Хорст присвистнул. Кто-то потянул изумленное: "О-о-о..."

Сорок – двадцать шесть. Карфаген лежал в руинах.

Я положил кий на сукно. Поблагодарил за игру. Больше причин находиться в табачной гостиной не имел.



Отец вылетел в холл следом. За ним председатель.

— Не знаешь, куда девать, да? — обернулся я, хотя приказал себе идти вперед без разговоров. — Значит, ты надо мной сжалился, пристроил к себе калеку. Подобрал!.. Что ж, спасибо за откровенность!

— Бог мой, Леонхард, ты в своем уме? Что за мнительность?.. Что с тобой происходит в последнее время? Ты каждое слово принимаешь в штыки и на свой счет.

— А! Так я еще и параноик?!

— Извини. Клянусь, я не это имел в виду...

Отец говорил и смотрел с несвойственной ему мягкостью.

Мне захотелось провалиться сквозь потертый паркет. Дьявол... Пройди чертов осколок на миллиметр левее к сердцу, я бы достойно пал на поле брани за великую Германию. Не было бы ни этого разговора, ни этих глаз, этой... унизительной жалости! Будь она проклята.

— Георг, при всем уважении. Ты знаешь правила, — герр Блунк нервно держался за бабочку. — За нарушение устава, пункта три нарушитель исключается на полгода.

— Целых шесть месяцев, Леонхард, — эхом повторил отец.

— Отлично!

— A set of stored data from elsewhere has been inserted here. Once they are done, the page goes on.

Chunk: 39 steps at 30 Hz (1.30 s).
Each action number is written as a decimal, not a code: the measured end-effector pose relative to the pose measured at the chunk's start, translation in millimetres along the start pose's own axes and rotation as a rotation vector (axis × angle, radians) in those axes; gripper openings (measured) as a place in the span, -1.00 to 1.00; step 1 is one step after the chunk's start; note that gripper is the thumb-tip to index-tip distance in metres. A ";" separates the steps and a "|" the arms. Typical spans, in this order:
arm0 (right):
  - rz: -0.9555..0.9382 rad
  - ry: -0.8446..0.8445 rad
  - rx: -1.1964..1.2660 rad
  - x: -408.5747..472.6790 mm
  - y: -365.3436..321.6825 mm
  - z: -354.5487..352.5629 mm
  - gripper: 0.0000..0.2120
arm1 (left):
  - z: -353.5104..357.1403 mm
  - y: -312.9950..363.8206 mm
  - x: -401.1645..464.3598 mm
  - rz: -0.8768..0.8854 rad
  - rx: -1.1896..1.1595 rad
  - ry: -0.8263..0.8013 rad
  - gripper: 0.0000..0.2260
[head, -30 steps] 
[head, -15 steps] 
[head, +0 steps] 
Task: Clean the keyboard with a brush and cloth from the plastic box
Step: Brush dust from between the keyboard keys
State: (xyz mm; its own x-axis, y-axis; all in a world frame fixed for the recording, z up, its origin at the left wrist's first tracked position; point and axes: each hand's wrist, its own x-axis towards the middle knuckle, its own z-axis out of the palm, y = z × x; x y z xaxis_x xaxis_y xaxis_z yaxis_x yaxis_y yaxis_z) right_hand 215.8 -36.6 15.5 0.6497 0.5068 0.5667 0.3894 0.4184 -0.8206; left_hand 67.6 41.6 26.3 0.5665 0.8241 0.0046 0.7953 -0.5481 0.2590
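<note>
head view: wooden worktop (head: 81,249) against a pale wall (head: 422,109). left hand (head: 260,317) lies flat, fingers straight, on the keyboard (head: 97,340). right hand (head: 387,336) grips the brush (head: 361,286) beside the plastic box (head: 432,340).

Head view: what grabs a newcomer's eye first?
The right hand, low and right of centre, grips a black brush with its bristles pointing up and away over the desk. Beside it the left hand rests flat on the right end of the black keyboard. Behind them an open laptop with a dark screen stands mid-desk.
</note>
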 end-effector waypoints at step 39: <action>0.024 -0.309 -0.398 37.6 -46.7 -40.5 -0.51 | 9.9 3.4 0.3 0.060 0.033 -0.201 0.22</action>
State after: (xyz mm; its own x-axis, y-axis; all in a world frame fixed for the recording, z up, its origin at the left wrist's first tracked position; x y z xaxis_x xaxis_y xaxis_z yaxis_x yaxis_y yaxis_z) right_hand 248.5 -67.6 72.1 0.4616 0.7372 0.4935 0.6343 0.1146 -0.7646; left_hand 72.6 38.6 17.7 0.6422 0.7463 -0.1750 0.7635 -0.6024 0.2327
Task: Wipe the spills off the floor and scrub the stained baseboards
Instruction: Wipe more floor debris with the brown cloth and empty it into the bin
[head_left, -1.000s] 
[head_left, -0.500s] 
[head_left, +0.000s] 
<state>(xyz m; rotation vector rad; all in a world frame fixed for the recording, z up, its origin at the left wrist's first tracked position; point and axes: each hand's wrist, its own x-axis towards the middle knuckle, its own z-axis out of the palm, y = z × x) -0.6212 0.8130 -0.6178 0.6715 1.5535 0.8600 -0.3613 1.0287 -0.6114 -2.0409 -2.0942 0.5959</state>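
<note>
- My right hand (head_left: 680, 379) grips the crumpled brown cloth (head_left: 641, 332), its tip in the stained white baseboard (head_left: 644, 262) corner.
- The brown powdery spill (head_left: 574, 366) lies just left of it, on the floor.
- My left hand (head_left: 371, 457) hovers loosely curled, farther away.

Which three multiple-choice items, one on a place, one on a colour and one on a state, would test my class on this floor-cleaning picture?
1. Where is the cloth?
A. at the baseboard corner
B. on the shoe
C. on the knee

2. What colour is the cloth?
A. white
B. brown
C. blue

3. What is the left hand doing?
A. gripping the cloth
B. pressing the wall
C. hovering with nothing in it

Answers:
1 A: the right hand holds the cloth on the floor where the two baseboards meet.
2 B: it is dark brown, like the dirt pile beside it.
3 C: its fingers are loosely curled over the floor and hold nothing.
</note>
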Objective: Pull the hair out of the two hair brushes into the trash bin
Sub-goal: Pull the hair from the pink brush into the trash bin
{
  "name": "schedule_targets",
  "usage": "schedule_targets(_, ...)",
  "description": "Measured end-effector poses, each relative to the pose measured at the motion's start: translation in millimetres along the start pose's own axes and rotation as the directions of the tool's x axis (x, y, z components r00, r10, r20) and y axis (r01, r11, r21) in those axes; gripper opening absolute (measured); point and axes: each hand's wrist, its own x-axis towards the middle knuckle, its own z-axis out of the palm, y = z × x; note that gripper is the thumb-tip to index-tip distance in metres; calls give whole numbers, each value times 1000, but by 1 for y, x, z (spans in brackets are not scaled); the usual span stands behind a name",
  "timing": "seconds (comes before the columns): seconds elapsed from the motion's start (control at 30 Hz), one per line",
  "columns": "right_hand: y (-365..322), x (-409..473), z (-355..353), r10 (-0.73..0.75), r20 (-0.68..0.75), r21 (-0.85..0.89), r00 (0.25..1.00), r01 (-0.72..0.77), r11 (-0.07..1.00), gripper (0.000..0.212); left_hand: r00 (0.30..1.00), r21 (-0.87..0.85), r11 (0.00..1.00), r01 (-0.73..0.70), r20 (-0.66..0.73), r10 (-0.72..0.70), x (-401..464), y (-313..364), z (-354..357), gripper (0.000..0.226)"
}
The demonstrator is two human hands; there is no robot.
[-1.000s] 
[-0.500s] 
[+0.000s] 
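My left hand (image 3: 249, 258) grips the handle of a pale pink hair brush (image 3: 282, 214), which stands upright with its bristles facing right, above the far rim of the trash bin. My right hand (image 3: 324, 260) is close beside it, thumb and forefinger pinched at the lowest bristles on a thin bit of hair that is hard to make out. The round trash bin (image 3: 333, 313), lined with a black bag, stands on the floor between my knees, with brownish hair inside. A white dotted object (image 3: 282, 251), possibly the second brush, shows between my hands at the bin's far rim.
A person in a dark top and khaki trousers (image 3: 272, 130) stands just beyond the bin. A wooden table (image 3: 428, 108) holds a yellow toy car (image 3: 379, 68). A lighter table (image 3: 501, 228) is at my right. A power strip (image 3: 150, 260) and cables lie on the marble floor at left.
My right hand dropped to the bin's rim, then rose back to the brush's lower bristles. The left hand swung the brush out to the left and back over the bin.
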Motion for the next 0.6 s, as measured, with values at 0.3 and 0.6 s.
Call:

Округлим до года? — Я прикурил от канделябра и выдохнул в сторону таблички, где это запрещал десятый пункт.



2

Хорст делал паузы: маленькие, чтобы затянуться, и продолжительные, вероятно, для меня:

— Мерседес взял? Жеребец! Жрет, наверное?.. Последняя модель у БМВ тоже неплохая. Как у Шпеера[8]... Но сняли с производства. Не удивлюсь, если скоро и «Мерседес» на двигатели и моторы переведут...

Я молча кивал и тоже смотрел на свой автомобиль. Пока не понимал для чего Хорст выбежал за мной на улицу. Вряд ли, чтобы покурить и обсудить перспективы автозаводов.

Наконец Хорст оставил светский такт:

— Харди, я знаю, ты дуешься из-за вечеринки. Прости, старик! Занят был, не высунешься! Потом собирался, собирался... Сегодня, завтра. Ну знаешь, как обычно.

— Ты поэтому поддался? Примирительный жест? — спросил я.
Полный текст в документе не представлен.